9. Balas Dendam

587 35 13
                                    

Rey terdiam di tempat duduknya sambil senyum-senyum sendiri, atau bahkan tertawa kecil. Andra yang duduk di samping Rey, menatap teman sebangkunya heran.

"Woy! Kesurupan ya lo?" Andra menempeleng kepala Rey.

Bukannya marah, Rey malah menatap Andra sambil tersenyum lebar. "Gak lah."

Andra mengernyitkan dahinya. "Terus, lo kenapa senyum-senyum sendiri gitu?"

Rey mengabaikan Andra dan pergi ke luar kelas. Andra yang penasaran dengan sikap Rey, mengikuti Rey ke luar kelas juga.

Andra menghampiri Rey yang sedang berdiri di depan balkon. "Kenapa sih lo? Stres ya?"

"Bentar lagi juga lo tau," ucap Rey.

"Eh, tuh liat, Ndra!" Rey menunjuk ke arah gerbang sekolahnya.

"Ada apaan sih em--" Andra memicingkan matanya. "Eh, itu Devan ya!"

Rey mengangguk semangat. "Iya."

Andra melirik arlojinya. "Gila, udah setengah delapan, dia baru dateng?"

Rey tertawa terpikal-pikal sambil memegangi perutnya. Setelah tawanya reda, ia melihat ke arah Andra. "Udah gak niat sekolah, kali."

Devan yang tadinya berada di luar gerbang, mulai masuk ke dalam sekolah, setelah gerbang itu dibukakan oleh satpam sekolah.

Di pos satpam, ternyata sudah ada guru piket yang menunggu. Devan mendatangi guru piket itu dan mengisi daftar murid-murid yang telat di buku yang diberikan oleh guru piket.

Devan sempat berdebat dengan guru piket, karena tidak terima dengan hukuman yang diberikan padanya.

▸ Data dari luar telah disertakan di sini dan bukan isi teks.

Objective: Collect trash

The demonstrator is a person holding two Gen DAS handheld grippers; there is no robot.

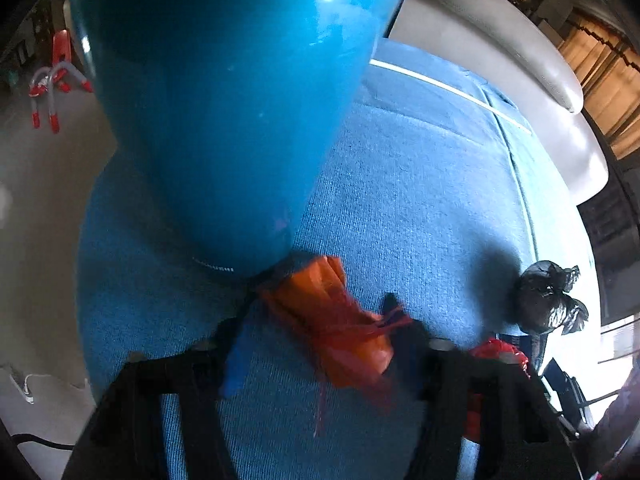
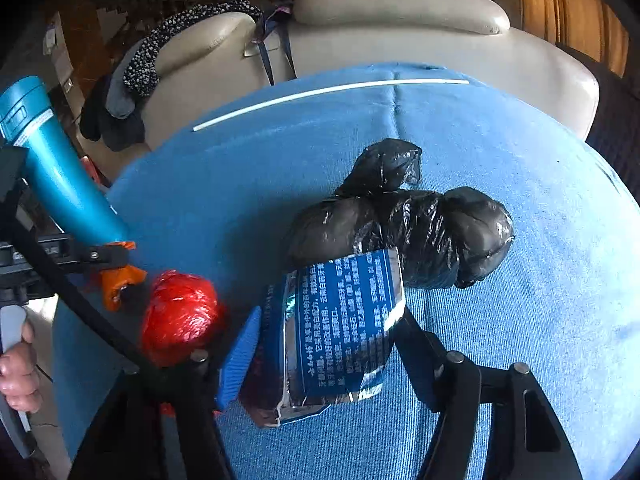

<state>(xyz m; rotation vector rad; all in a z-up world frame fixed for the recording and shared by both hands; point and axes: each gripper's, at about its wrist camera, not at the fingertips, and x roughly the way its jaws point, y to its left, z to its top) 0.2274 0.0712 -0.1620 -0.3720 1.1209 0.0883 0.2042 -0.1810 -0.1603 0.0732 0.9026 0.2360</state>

Namun, akhirnya Devan pasrah juga dan mengikuti guru piketnya dari belakang menuju lapangan.

Setelah diberi perintah oleh guru itu, untuk lari keliling lapangan lima kali, Devan langsung mengikuti perintah guru itu dan menjalankan hukumannya.

Devan berlari mengitari lapangan yang cukup besar ini dengan napas terengah-engah. Baru satu putaran saja, Devan sudah berhenti dari larinya untuk istirahat sebentar.

Tiba-tiba, teriakan yang cukup kencang, terdengar dari balkon lantai dua. "Sukurin lo!"

Devan menoleh ke sumber suara lalu menggeretakan giginya saat tahu siapa orang yang meledeknya. "Berisik lo, Rey!"

Rey yang ada di balkon lantai dua, malah tertawa sejadi-jadinya melihat Devan dengan raut mukanya yang kesal itu.

Rey berjalan meninggalkan balkon dan memasuki kelasnya. Tak lama, Rey keluar lagi dari kelasnya dengan membawa air mineral dingin di tangannya.

Andra menatap Rey heran. "Buat apaan?"

Rey tersenyum miring. "Ya, buat minum lah."

"Maksud gue," jeda Andra. "buat apa pake dibawa ke sini minumnya? Kenapa gak minum di dalem aja?"

Rey tidak mengacuhkan Andra dan memanggil Devan yang sedang melanjutkan hukumannya di lapangan. "Woy, Van!"

Devan menghentikan larinya dan menoleh ke arah Rey. "Apaan?" tanyanya dengan setengah teriak.

Rey mengangkat air mineralnya, agar bisa terlihat oleh Devan. "Mau minum gak?"

Devan berdecak. "Halah, paling lo mau ngeledek gue doang."

"Gak, serius ini. Kalo lo mau, biar gue lempar minumnya ke bawah." Rey berancang-ancang untuk melemparkan minumannya.

Devan tampak berpikir sebentar. Ia bingung mau menerima minuman yang diberikan Rey atau tidak. Karena sejujurnya, Devan memang sangat butuh air mineral dingin itu.